Il sera mal assis mais dominera l'hémicycle. François de Rugy, élu président de l'Assemblée nationale mardi, va désormais prendre place sur le "perchoir". Si ce terme, dont l'origine reste encore floue, est péjoratif (voir encadré), il est aujourd'hui entré dans le langage commun pour désigner l'emplacement comme la fonction du président du Parlement. Europe1.fr a récolté quelques anecdotes sur ce fauteuil pas comme les autres.
- Un siège très inconfortable
C'est une réputation qui ne le quitte pas. Le "perchoir" est connu pour être le siège le plus inconfortable de l'Assemblée nationale : ceux qui y prennent place doivent se tenir bien droit et ne peuvent pas étendre leurs jambes. Jean-Louis Debré, qui a présidé le Parlement de 2002 à 2007, a jugé ce fauteuil "imposant et dur", au point qu'on ne peut pas le tourner tout seul, a-t-il confié sur franceinfo mardi. "Il n'est pas confortable, mais en mettant un petit coussin dans le dos, ça va", a-t-il glissé.
- Le président n'est pas au-dessus des autres
Le "perchoir", comme son nom ne l'indique pas, n'est pas plus haut que le dernier rang de l'hémicycle. Cette limite symbolise le fait que le président de l'Assemblée nationale n'est pas au-dessus des autres députés, et "reste un député comme les autres", indique l'Assemblée nationale sur son site. D'ailleurs, le président reste le député de sa circonscription. Si le perchoir n'est pas plus haut, il donne malgré tout une impression de domination sur les autres députés de par sa position surélevée et centrale, qui surplombe l'hémicycle.
©GEORGES GOBET / AFP
- Un petit boîtier magique
Le président du Parlement dispose sur son perchoir d'un boîtier qui coupe le micro d'un député, si son intervention est jugée trop longue. Jean-Louis Debré, qui en a souvent fait usage, a notamment coupé la prise de parole en 2003 du secrétaire d'État aux personnes âgées, Hubert Falco, qui s'étendait sur le projet de suppression d'un jour férié, rappelle L'Obs. "Monsieur Falco, je vous ai coupé la parole. Chacun a le droit au même temps. Je vous ai prévenu trois fois de suite. À la quatrième, j'ai interrompu", avait alors lancé Jean-Louis Debré. Le président de l'Assemblée est en effet celui qui régule les débats dans l'hémicycle et modère les prises de paroles.

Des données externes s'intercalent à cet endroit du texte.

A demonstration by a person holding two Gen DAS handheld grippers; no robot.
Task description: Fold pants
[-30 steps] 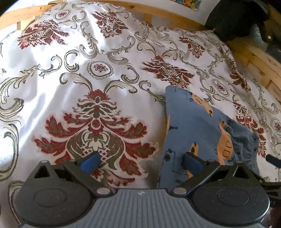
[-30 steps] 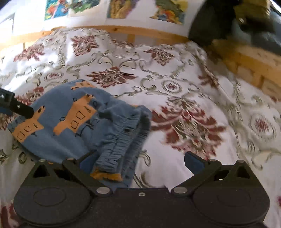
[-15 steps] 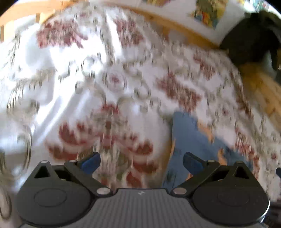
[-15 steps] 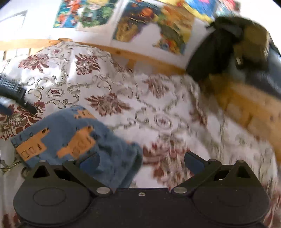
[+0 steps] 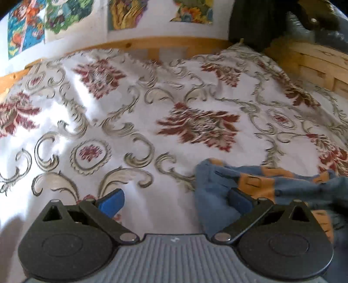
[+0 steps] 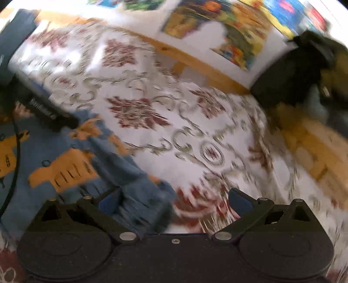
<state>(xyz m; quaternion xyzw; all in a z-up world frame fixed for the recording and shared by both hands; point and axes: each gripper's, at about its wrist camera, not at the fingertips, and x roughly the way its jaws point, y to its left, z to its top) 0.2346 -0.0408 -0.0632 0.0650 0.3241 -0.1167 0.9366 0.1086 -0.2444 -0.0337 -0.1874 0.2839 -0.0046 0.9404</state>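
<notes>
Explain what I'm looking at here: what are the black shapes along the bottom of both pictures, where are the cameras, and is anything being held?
No robot here: a person holds a two-finger gripper in each hand, and each carries a fisheye camera looking forward along its fingers. The black shapes are the grippers' own bodies.

The left wrist view shows the left gripper, its blue-padded fingers spread wide over a white bedspread patterned in red and grey. The blue pants with orange prints lie bunched beside its right finger.

The right wrist view, blurred by motion, shows the right gripper, also spread wide, with the pants by its left finger. Neither grips anything.

Behind the bed are a wooden frame and colourful wall pictures.
</notes>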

- Un siège vieux de deux siècles
C'est un mobilier historique à plus d'un titre. Le "perchoir" a vu le jour en 1798 : Lucien Bonaparte, président du Conseil des Cinq-Cents (l'une des deux assemblées de la Ière République), aurait été le premier à s'y asseoir l'année suivante. Il a été dessiné par le peintre Jacques-Louis David, artiste admiré du 18e siècle qui va s'engager contre la monarchie et finira par être élu député.
Le fauteuil et le bureau du "perchoir" ont été confectionnés à l'atelier Jacob, tandis que les bronzes qui ornent le mobilier ont été réalisés par les sculpteurs Michallon et Lemot, précise l'Assemblée sur son site. Le bureau comporte d'ailleurs peu d'ornements remarquables, à l'exception de la Balance, symbole de la justice. Le bureau et le fauteuil du Perchoir font partie des rares mobiliers à avoir gardé leur aspect d'origine, explique encore l'institution.
- Le buste d'Hitler y a trôné
Sur son site, l'Assemblée nationale raconte également une ultime anecdote : le buste d'Adolf Hitler a trôné par trois fois sur le "perchoir". En juillet 1940, alors que la France est occupée par l'Allemagne nazie, Adolf Hitler s'adresse via la radio à la Werhmacht réunie au Palais-Bourbon. Les soldats nazis ont pour l'occasion pavoisé aux couleurs du IIIème Reich l'hémicycle et posé le buste en bronze de leur Führer sur le siège du président de l'Assemblée. Cette cérémonie se répétera à deux reprises la même année.
*Le "perchoir", un terme péjoratif ?
L’origine du mot "perchoir" pour désigner l'emplacement du président de l'Assemblée reste encore floue. Comme le rapporte Le Parisien, un ouvrage satirique du 19e siècle, "L'Assemblée nationale comique", qui se voulait critique envers les députés, affirme que le député Louis Mortimer Ternaux est "beau à la tribune comme le cacatoès sur son perchoir". Dans une chronique publiée en 2002, le rédacteur en chef des éditions Le Robert admet que le terme est péjoratif : "On devine que le mot perchoir ne reflète pas la noblesse constitutionnelle de la fonction de président de l'Assemblée nationale", écrit Alain Rey. Aujourd’hui, l’expression a malgré tout fait son entrée dans le langage courant.